RICHMOND, Va. -- A group of pharmacies is telling a federal appeals court that West Virginia Attorney General Darrell McGraw is acting like a class action lawyer.

Six prescription drug retailers are making that argument in their appeal of a district court decision that remanded McGraw's lawsuit against them to Boone County Circuit Court. They argue that because McGraw has basically filed a class action suit, then it should be heard in federal court.

Those stores appealed the district court's decision to the U.S. Court of Appeals for the Fourth Circuit in October and submitted their opening brief on Dec. 28. McGraw's lawsuit alleges Target, Kroger, CVS, Walgreen, Wal-Mart and Kmart did not pass along savings from filling prescriptions with generic drugs on to consumers.

"(O)n (the Class Action Fairness Act's) plain terms, this action satisfies CAFA's jurisdictional requirements," the brief says.

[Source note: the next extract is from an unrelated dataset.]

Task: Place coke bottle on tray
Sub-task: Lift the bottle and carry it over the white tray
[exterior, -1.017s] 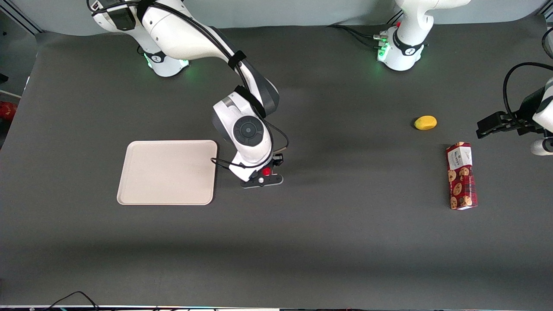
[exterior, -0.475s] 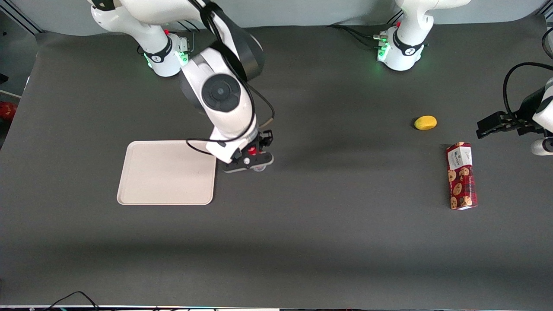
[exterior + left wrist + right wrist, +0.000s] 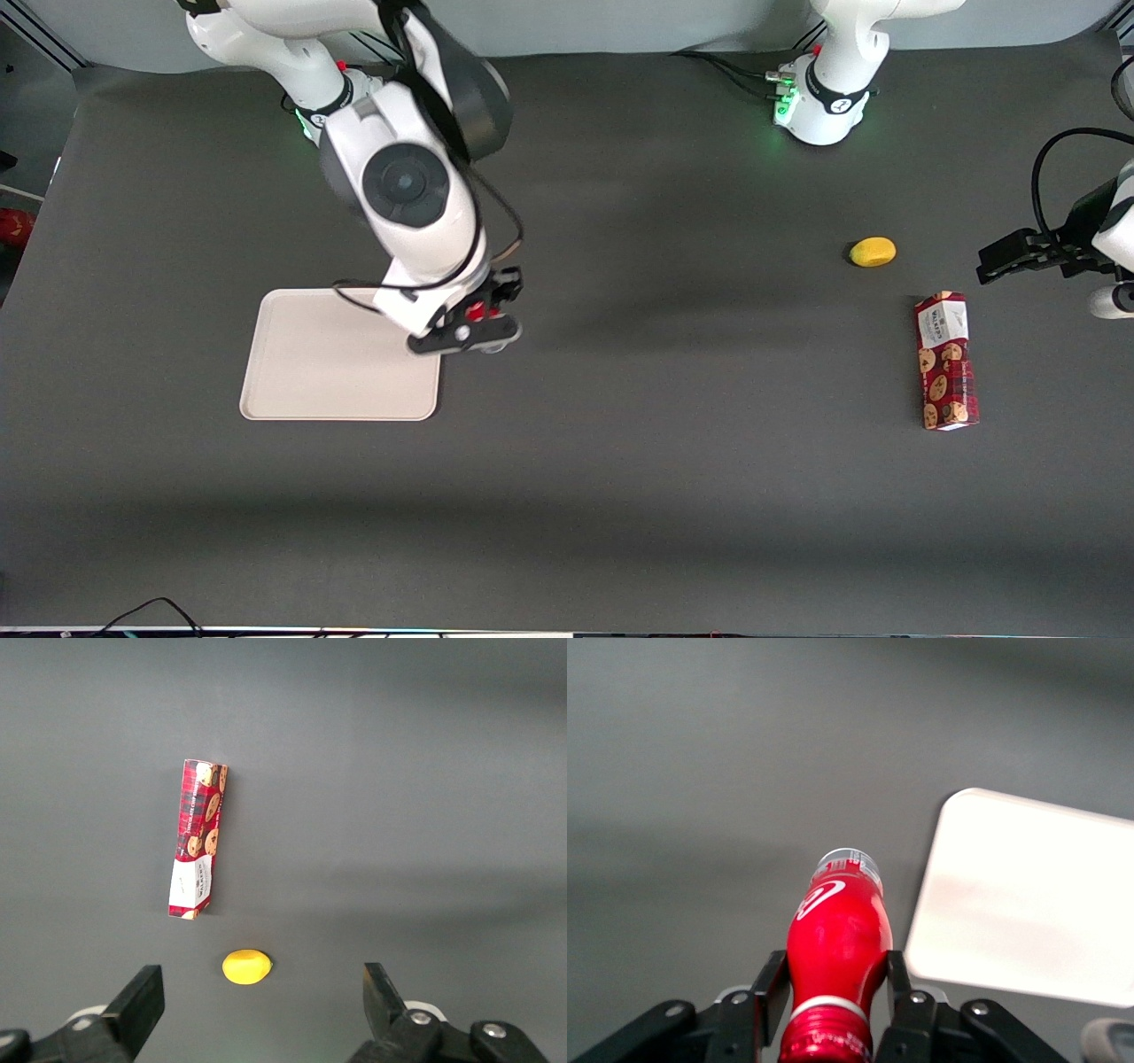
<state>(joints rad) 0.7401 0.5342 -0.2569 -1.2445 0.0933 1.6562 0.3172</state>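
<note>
The coke bottle [image 3: 837,943], slim and red with a red cap, white lettering and a silvery base, hangs upright in my right gripper [image 3: 833,979], whose fingers [image 3: 772,983] press both sides of its neck. In the front view only the red cap [image 3: 476,311] shows under the gripper [image 3: 469,332], lifted above the table just beside the beige tray's [image 3: 310,372] edge nearest the parked arm's end. The tray [image 3: 1036,904] lies flat with nothing on it.
A red patterned cookie box [image 3: 946,361] and a small yellow fruit [image 3: 873,252] lie toward the parked arm's end of the table; both show in the left wrist view, the box [image 3: 197,838] and the fruit [image 3: 246,966].
My gripper has risen with the bottle and moved toward the tray, from well beside it to over its near edge.
</note>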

"The AG's allegations make abundantly clear that more than $5 million and the interests of more than 100 persons are at issue. If the rightful interests of the West Virginia consumers on whose behalf the AG has brought suit are recognized, there also is undeniably minimal diversity between at least some plaintiffs (who are West Virginia citizens) and all defendants (as none of the defendants reside in or is a citizen of West Virginia."

The brief adds that any consumer who was allegedly overcharged is a real party in interest to the case. McGraw is seeking recovery under the West Virginia Consumer Credit and Protection Act.

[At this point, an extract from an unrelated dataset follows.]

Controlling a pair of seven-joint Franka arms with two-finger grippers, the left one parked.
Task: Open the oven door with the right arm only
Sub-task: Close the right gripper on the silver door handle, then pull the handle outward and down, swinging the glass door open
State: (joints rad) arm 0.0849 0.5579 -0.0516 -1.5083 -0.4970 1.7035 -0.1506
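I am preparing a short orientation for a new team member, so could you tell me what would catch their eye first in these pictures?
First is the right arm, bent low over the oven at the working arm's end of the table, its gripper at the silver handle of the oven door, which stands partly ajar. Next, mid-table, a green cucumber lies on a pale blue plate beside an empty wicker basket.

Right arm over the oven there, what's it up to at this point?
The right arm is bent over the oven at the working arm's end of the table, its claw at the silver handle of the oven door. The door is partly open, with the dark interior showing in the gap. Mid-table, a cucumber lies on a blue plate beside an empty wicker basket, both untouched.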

McGraw successfully argued to the lower court that he brought the action in his parens patriae capacity. That term refers to the state's power to intervene against a wrongdoer.

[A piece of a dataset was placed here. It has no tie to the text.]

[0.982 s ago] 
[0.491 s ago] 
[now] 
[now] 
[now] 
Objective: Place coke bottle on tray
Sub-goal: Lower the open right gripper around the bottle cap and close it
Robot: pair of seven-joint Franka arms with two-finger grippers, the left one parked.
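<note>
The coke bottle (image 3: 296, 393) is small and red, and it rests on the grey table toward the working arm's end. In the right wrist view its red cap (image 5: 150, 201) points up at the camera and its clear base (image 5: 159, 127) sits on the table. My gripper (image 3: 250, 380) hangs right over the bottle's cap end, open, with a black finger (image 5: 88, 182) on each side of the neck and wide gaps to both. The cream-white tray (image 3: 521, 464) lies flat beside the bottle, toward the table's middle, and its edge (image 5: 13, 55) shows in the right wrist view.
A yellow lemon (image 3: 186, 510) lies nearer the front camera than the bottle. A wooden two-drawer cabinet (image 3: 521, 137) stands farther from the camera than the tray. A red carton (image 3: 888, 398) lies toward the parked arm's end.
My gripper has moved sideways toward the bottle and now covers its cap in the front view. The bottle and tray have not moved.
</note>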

The pharmacies say McGraw's role, under the WVCCPA, is limited to a representative for the plaintiff class.

"It permits the AG... to sue solely as the agent or representative for overcharged consumers," the brief says. "It requires that any 'excess charges' recovered by the AG 'shall be refunded' to the aggrieved consumers.

"It subordinates any claim brought by the AG to any claim brought by a consumer in his or her own right. And, finally, it binds the AG to any final decisions as to that consumer. The AG thus stands in the shoes of the aggrieved consumer, inasmuch as none of these statutory features would be necessary if the AG were acting on behalf of the State or its public as a whole."

McGraw hired two private firms – Bailey & Glasser and DiTrapano Barrett & DiPiero – to pursue the case, and another one against Rite Aid. The two firms have contributed more than $60,000 to McGraw's campaign fund over the years, including $11,800 for his 2008 race against Republican Dan Greear.

Bailey & Glasser brought similar lawsuits in Michigan and Minnesota. The Michigan suits were dismissed by a state judge because the only specific pricing information was obtained by a West Virginia whistleblower who worked at Kroger.

The Minnesota lawsuit, brought on behalf of unions that provide health care for their members, was initially dismissed in November 2009 by U.S. District Judge James Rosenbaum, who had harsh words for the plaintiffs attorneys.

Rosenbaum was peeved that the complaint, filed against 13 defendants, only contained specific pricing information about two of them.

"(T)his Complaint utterly fails to state a cause of action on any basis. There are no, none, factual allegations touching any defendant other than CVS and Walgreen's," Rosenbaum said Nov. 20, 2009.

"There being no facts from which a fact finder could infer any liability concerning (the other defendants), and you asked me to sustain a complaint based upon that. It's not only laughable, it's absolutely reprehensible."